Justice Samuel Alito

“I had the opportunity to deal with this issue actually in relation to my own court a number of years ago. All the courts of appeals were given the authority to allow their oral arguments to be televised if it wanted. We had a debate within our court about whether we would or should allow television cameras in our courtroom. I argued that we should do it…The issue is a little different in the Supreme Court. It would be presumptuous for me to talk about it right now, particularly since at least one of the justices have said that a television camera would make its way into the Supreme Court over his dead body. I will keep an open mind despite the decision I took in the third circuit.” – Confirmation Hearing, January 11, 2006

Chief Justice John Roberts:

“There’s a concern (among justices) about the impact of television on the functioning of the institution.
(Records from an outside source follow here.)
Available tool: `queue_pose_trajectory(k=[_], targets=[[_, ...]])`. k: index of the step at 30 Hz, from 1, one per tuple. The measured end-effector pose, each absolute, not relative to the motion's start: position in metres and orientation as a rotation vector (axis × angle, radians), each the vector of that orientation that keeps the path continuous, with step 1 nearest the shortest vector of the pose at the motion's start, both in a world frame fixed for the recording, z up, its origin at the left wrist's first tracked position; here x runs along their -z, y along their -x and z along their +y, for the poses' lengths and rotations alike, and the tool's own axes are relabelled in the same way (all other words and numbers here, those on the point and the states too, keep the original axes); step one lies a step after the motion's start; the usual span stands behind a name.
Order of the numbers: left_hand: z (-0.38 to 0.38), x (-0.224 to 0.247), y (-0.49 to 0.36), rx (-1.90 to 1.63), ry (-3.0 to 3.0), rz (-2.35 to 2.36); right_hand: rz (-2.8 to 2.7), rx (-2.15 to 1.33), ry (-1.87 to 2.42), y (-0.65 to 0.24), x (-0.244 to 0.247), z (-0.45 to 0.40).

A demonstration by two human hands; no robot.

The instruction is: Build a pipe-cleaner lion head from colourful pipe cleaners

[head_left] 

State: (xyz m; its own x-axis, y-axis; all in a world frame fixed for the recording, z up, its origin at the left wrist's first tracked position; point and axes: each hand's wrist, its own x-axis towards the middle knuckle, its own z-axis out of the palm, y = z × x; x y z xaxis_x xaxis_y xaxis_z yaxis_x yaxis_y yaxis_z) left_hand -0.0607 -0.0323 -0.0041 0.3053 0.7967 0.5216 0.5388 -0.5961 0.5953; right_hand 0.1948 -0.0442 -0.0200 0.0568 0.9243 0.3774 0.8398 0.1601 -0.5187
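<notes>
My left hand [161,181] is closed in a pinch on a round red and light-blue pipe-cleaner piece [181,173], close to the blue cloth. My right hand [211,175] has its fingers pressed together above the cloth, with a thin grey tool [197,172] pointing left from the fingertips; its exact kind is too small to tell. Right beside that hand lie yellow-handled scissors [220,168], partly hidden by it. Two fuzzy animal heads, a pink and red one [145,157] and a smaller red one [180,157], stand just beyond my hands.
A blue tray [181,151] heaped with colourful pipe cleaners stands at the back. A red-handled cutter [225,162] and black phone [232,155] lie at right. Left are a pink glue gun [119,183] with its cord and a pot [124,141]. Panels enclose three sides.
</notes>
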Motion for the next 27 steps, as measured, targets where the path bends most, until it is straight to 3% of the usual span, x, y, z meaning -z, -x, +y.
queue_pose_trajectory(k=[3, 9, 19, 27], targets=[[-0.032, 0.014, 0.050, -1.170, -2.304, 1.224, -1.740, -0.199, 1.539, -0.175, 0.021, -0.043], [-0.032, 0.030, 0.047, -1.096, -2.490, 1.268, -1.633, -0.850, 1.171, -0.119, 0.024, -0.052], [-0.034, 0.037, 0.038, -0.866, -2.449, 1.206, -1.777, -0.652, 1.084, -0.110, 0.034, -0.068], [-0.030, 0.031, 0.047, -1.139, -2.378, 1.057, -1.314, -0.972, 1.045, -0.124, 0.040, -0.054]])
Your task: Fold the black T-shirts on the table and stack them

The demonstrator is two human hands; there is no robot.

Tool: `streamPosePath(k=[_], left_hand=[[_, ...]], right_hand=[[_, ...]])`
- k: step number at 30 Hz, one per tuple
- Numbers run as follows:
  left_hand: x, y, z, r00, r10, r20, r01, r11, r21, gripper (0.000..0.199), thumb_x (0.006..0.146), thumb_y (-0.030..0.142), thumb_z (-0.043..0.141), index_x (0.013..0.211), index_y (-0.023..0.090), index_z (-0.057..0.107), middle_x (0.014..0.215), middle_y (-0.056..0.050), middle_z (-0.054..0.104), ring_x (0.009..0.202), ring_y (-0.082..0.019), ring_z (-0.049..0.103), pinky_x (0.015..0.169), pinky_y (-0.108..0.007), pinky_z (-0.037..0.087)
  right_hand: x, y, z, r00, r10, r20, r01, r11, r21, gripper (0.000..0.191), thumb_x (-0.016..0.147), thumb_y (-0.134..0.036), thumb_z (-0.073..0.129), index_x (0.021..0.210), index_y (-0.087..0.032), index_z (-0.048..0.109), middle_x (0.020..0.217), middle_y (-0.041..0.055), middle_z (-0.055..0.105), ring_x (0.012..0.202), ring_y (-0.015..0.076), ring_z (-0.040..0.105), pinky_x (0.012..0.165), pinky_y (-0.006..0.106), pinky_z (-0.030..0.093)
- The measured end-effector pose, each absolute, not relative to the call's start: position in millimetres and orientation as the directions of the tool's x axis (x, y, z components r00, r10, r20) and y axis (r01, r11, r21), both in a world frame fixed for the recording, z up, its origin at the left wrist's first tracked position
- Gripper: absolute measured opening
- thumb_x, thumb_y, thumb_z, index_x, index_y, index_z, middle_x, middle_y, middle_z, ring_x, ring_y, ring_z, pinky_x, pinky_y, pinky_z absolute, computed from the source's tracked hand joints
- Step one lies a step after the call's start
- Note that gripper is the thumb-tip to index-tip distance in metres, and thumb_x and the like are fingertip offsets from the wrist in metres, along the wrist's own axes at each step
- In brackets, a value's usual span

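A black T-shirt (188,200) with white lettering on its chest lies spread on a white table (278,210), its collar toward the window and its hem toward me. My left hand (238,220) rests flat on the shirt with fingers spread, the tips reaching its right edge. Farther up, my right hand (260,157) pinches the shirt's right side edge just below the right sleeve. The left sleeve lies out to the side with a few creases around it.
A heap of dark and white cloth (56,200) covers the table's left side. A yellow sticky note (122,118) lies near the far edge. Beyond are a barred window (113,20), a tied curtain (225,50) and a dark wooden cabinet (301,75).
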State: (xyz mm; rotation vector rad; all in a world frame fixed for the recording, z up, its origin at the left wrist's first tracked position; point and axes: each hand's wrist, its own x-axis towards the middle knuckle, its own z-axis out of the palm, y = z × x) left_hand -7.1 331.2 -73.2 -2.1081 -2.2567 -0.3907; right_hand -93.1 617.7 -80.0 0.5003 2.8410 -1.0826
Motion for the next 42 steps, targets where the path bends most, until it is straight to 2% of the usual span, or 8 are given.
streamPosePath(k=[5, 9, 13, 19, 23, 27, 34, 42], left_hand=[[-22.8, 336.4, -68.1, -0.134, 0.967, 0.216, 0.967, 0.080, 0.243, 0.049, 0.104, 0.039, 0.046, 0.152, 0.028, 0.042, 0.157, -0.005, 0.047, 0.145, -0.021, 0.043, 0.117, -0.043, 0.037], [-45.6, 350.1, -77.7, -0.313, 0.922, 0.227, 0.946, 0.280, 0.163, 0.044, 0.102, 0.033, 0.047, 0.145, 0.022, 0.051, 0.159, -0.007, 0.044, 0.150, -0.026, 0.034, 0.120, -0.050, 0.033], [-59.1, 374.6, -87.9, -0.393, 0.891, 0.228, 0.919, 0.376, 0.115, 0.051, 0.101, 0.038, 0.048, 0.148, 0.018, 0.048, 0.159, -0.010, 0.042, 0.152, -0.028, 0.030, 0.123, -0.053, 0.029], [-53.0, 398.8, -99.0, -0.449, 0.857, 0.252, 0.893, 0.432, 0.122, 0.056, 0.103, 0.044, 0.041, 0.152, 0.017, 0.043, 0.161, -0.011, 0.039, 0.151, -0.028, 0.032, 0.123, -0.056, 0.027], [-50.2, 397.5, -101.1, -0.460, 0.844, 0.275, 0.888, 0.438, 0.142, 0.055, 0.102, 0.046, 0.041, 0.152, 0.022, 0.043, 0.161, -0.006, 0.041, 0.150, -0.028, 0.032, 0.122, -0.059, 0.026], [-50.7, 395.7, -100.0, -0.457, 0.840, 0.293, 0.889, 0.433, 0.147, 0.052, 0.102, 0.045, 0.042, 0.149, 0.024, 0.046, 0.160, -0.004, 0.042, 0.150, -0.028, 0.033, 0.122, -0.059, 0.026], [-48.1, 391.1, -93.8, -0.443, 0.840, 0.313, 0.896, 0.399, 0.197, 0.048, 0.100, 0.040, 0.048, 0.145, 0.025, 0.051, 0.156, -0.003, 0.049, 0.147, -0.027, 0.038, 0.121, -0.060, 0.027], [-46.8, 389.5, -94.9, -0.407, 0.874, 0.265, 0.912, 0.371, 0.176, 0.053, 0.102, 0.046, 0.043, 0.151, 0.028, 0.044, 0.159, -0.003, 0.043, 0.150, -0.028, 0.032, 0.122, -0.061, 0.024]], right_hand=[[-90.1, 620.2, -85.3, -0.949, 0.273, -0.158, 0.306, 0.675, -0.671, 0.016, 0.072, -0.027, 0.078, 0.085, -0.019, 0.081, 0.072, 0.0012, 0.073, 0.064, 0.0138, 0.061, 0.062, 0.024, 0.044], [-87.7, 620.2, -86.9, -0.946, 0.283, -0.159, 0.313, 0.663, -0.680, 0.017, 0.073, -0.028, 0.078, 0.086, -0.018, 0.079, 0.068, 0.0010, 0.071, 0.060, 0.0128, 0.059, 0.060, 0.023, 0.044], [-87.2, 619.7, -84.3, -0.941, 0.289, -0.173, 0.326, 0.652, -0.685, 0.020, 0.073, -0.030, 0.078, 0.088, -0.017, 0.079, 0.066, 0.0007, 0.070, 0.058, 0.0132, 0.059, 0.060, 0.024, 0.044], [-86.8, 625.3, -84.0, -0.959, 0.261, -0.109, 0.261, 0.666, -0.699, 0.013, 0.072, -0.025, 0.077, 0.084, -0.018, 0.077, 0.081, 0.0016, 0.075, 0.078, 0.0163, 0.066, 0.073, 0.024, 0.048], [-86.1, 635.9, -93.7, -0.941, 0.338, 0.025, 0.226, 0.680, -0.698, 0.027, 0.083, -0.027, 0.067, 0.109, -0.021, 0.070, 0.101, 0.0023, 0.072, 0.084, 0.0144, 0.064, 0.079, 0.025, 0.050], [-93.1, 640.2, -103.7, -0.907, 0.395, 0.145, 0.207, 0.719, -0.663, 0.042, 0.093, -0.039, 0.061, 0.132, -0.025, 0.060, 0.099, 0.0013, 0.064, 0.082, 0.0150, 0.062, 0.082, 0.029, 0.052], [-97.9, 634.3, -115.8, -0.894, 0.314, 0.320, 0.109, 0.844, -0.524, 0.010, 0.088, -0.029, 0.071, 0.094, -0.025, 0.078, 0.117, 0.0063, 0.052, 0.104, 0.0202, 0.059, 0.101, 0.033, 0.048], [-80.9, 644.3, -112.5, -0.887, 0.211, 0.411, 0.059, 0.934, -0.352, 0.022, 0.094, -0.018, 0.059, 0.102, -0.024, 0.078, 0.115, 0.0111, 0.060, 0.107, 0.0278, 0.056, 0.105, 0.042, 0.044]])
We’re going to be very careful before we do anything that might have an adverse impact.”
– Remarks at the Ninth U.S. Circuit Court of Appeals’ annual conference, July 13, 2006

“Well, my new best friend, Senator Thompson, assures me that television cameras are nothing to be afraid of. But I don’t have a set view on that. I do think it’s something that I would want to listen to the views of – if I were confirmed – to my colleagues.”
– Confirmation Hearing, September 14, 2005

This post has been edited and updated since its initial publication, including additional content, links and quotes.